Java best practices 4 – Native Arrays and Not Using Java 5.

3 September 2007, by: Arjan Tijms

In the fourth edition of this series of blogs on best practices in Java I will discuss two more cases from the list I introduced in the original article. These will be “Using native arrays instead of ArrayList” and “Not using Java 5 features where appropriate”. Both are perhaps somewhat milder bad practices than those discussed in the previous installments. Nevertheless, attention to detail never hurts, so here goes:

Using native arrays instead of ArrayList

An array was once a very common data structure in many programming languages. Who didn’t grew up with using constructs like numbers[i] = 10; ? Lately however arrays have become a somewhat deprecated language feature to use directly. That is, not the concept of the array itself, but the bare implementation of it in languages like Java or C++. To contrast these ‘build-in’ arrays with some OO variant the term ‘native array’ has become in use for quite some time. In Java the native array is not really native of course. It’s an Object, although one with some special rules. Nevertheless, the same objections that I will outline below still apply to it.
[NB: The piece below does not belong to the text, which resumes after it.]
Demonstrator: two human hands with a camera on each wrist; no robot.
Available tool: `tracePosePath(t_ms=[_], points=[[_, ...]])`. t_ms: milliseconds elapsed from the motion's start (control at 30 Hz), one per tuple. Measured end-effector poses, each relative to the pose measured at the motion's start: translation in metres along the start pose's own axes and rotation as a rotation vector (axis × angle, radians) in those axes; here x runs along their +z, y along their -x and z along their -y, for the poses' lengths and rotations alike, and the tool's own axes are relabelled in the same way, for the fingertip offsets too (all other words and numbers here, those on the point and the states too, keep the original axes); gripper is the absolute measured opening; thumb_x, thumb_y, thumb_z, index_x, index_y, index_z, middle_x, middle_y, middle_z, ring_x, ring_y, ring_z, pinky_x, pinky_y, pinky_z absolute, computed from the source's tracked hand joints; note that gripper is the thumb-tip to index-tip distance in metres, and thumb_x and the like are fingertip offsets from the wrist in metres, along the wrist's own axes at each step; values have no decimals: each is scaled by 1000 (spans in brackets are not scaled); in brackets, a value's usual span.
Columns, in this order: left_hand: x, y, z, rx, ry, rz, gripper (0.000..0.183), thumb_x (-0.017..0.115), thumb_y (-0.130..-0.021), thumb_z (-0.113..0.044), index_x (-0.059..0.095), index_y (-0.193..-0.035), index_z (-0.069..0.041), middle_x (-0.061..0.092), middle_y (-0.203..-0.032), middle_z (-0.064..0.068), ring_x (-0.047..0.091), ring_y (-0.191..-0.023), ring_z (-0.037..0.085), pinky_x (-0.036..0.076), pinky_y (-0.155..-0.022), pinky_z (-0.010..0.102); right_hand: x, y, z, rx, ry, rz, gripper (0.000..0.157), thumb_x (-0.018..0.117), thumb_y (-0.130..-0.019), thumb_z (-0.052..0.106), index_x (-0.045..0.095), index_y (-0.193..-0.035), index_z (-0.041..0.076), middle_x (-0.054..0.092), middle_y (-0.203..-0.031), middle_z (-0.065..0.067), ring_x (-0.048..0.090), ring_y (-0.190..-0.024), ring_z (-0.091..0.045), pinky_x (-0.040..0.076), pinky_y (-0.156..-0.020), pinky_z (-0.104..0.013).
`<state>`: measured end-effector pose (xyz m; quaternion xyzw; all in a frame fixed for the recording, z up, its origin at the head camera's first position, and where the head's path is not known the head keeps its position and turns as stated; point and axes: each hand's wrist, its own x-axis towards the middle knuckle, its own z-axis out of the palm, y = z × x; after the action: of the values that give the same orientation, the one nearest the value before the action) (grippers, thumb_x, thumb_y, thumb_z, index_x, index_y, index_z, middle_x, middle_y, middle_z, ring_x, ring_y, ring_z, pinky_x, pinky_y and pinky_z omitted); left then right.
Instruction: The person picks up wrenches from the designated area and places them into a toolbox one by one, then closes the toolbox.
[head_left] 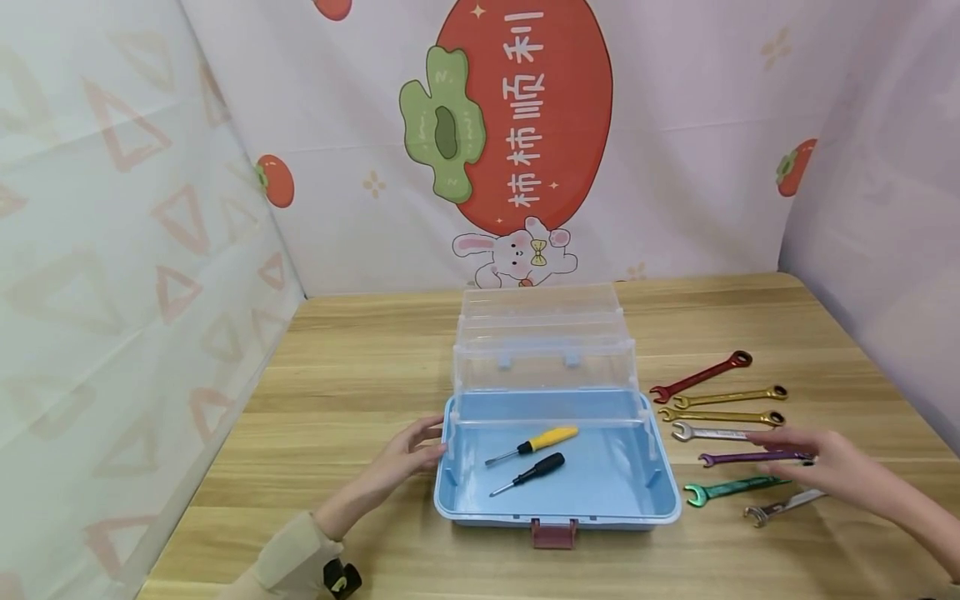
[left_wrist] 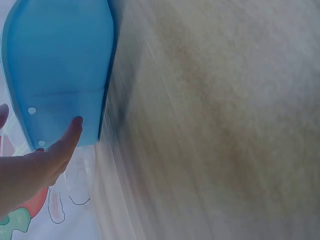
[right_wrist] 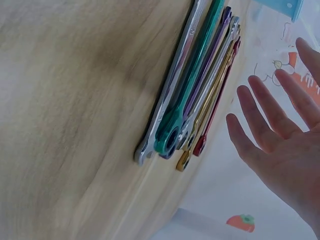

The main problem with the native array in modern (Java) business code is its lack of a user friendly interface (in C/C++ there’s the additional risk of -really- dangerous buffer overflows). Java’s most usable replacement of the native array is probably the ArrayList. Using this class you can easily add something to the array even if you would try to add that something beyond its current limits (it automatically grows). Even if you stay within the limits of the array, the code to add something is simpler; you don’t have to maintain a separate index but just add something to the end. Now this seems like a mood point, but when you have to maintain hundreds of thousands of lines of business code all those small simplifications add up quickly. In code the differences would look like this:

Native arrays:

NewsItem[] newsItems = new NewsItem[allNews.rowCount()];
int currentRow = 0;
while(allNews.nextRow()) {
	newsItems[currentRow] = new NewsItem( allNews.getString("text") );
	currentRow++;
}

ArrayList:

List<NewsItem> newsItems = new ArrayList<NewsItem>(allNews.rowCount());		
while(allNews.nextRow()) {
	newsItems.add( new NewsItem( allNews.getString("text") ));		
}

Using the first form is of course not the end of the world, far from it, but the omission of the separate currentRow variable slightly reduces the complexity of this code without suffering any loss of flexibility. Lesser complexity statistically means less bugs in the long run.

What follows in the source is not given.